> Exercise
Would you please transcribe, exactly as written, the lines of the entries below starting at the one that holds "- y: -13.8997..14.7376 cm" and ending at the one that holds "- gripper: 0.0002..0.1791", both included?

> Excerpted data
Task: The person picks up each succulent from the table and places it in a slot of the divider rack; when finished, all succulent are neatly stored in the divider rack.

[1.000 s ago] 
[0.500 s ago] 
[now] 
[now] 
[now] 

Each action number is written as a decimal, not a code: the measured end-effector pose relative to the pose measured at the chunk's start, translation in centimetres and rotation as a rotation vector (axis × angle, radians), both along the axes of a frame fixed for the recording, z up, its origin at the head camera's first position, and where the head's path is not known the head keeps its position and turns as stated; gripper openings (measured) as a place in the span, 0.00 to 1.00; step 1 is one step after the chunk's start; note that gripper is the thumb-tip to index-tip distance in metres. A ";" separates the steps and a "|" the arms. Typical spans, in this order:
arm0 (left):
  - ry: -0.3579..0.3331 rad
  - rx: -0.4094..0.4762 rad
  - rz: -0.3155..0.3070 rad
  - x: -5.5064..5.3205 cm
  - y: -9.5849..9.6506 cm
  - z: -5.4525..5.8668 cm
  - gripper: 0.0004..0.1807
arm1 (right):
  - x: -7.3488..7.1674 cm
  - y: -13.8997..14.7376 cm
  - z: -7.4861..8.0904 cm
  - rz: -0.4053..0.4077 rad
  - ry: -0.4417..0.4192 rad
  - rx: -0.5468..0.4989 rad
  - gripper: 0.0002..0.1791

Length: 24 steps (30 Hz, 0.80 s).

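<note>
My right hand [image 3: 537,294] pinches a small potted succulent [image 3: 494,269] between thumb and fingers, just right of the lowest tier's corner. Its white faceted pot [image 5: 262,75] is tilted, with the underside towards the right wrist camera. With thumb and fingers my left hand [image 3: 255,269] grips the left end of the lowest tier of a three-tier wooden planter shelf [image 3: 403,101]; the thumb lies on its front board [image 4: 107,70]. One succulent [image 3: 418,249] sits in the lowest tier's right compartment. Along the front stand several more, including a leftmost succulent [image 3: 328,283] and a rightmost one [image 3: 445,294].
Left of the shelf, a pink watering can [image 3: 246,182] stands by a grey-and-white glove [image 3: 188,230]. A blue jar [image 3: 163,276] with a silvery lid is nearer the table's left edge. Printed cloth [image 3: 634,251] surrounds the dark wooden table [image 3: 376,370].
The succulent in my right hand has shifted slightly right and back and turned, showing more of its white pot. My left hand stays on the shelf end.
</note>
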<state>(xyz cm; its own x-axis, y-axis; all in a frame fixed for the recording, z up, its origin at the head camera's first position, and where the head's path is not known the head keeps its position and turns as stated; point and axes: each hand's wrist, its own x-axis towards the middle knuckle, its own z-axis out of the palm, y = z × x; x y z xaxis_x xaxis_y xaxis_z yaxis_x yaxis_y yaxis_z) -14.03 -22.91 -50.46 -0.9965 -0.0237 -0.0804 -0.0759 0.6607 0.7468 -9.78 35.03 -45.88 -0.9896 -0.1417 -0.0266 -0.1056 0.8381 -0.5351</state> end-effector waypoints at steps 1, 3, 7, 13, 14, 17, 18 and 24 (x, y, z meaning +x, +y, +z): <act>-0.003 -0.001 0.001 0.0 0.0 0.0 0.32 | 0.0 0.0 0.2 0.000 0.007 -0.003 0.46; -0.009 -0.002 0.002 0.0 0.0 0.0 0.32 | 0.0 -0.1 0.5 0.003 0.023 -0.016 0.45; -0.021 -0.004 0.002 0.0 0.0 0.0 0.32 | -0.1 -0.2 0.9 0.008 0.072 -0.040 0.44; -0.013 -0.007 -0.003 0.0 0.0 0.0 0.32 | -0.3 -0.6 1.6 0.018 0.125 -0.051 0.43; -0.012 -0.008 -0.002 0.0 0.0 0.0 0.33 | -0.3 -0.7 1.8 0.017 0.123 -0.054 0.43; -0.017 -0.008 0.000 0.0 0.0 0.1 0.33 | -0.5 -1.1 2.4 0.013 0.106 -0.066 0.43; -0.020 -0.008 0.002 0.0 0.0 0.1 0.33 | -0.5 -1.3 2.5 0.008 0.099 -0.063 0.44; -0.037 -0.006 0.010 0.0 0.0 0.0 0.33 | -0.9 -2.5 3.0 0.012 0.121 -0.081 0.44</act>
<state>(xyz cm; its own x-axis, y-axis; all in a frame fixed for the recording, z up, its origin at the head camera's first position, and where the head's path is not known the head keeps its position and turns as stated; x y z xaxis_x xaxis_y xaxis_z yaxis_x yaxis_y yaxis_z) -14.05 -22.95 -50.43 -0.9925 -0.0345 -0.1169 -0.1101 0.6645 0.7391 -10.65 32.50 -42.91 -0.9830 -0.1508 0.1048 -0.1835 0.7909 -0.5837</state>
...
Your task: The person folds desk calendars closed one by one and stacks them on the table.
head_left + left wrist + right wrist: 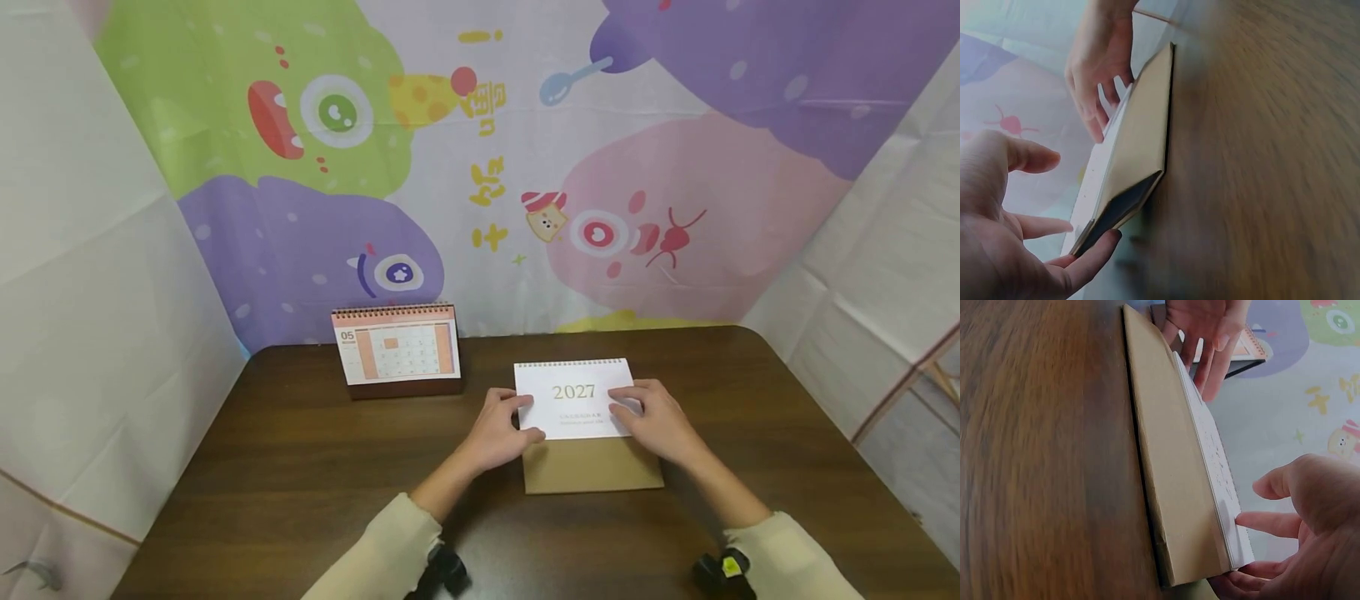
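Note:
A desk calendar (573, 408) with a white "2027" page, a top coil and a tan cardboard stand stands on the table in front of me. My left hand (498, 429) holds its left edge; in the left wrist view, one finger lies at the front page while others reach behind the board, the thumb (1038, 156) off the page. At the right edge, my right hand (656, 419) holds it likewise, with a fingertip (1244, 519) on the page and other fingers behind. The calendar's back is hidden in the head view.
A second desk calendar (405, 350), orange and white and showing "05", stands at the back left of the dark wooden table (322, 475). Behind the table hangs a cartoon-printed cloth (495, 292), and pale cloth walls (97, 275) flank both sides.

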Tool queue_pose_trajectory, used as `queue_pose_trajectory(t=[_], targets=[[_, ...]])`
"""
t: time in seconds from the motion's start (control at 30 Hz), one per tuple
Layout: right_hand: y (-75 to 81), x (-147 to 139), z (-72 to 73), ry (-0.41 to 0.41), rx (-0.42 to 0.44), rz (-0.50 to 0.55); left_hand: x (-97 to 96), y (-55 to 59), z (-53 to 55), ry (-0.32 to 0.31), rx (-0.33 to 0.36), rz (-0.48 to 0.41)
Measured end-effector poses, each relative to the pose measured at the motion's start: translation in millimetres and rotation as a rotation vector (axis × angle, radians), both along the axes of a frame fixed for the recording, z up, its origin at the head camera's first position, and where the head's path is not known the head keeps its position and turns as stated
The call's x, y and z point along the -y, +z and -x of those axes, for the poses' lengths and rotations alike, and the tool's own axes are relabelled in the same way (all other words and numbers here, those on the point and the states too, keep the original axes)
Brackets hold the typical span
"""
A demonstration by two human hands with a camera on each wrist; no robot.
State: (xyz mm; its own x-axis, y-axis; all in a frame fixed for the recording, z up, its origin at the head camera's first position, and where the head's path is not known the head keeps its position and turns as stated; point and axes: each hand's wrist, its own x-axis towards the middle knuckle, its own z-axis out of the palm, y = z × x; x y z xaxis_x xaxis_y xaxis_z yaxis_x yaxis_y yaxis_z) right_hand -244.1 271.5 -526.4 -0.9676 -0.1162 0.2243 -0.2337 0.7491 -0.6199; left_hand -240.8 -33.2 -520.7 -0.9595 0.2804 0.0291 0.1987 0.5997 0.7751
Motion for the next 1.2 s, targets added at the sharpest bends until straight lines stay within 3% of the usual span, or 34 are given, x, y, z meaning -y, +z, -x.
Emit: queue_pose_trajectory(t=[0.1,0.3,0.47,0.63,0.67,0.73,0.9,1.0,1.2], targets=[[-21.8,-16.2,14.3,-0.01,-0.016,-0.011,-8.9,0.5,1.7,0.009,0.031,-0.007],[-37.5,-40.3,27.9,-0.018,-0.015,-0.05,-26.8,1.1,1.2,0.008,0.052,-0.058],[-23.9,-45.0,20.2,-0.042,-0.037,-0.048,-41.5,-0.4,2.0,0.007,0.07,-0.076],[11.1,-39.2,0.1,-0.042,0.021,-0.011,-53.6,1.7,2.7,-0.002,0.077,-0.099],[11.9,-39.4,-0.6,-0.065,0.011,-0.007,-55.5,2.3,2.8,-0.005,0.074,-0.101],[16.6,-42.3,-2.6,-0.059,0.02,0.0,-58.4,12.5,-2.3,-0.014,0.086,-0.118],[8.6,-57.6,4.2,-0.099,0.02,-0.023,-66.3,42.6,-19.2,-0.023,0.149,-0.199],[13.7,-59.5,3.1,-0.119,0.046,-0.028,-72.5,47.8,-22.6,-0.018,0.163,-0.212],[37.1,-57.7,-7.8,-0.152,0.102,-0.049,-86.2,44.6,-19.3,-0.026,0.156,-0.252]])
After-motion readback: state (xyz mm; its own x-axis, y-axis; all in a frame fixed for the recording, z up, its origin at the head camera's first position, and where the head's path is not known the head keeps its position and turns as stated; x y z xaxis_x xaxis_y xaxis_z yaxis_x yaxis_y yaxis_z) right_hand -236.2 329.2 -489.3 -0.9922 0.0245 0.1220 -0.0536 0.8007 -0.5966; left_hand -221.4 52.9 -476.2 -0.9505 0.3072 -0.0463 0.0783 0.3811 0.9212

> Task output
  - y: -13.8997..14.7376 cm
  - z: -7.4861..8.0904 cm
  - rz: -0.4053..0.4077 rad
  - ry: -0.4417..0.4192 rad
  - rx: -0.5468..0.4989 rad
  - gripper: 0.0002..0.1791

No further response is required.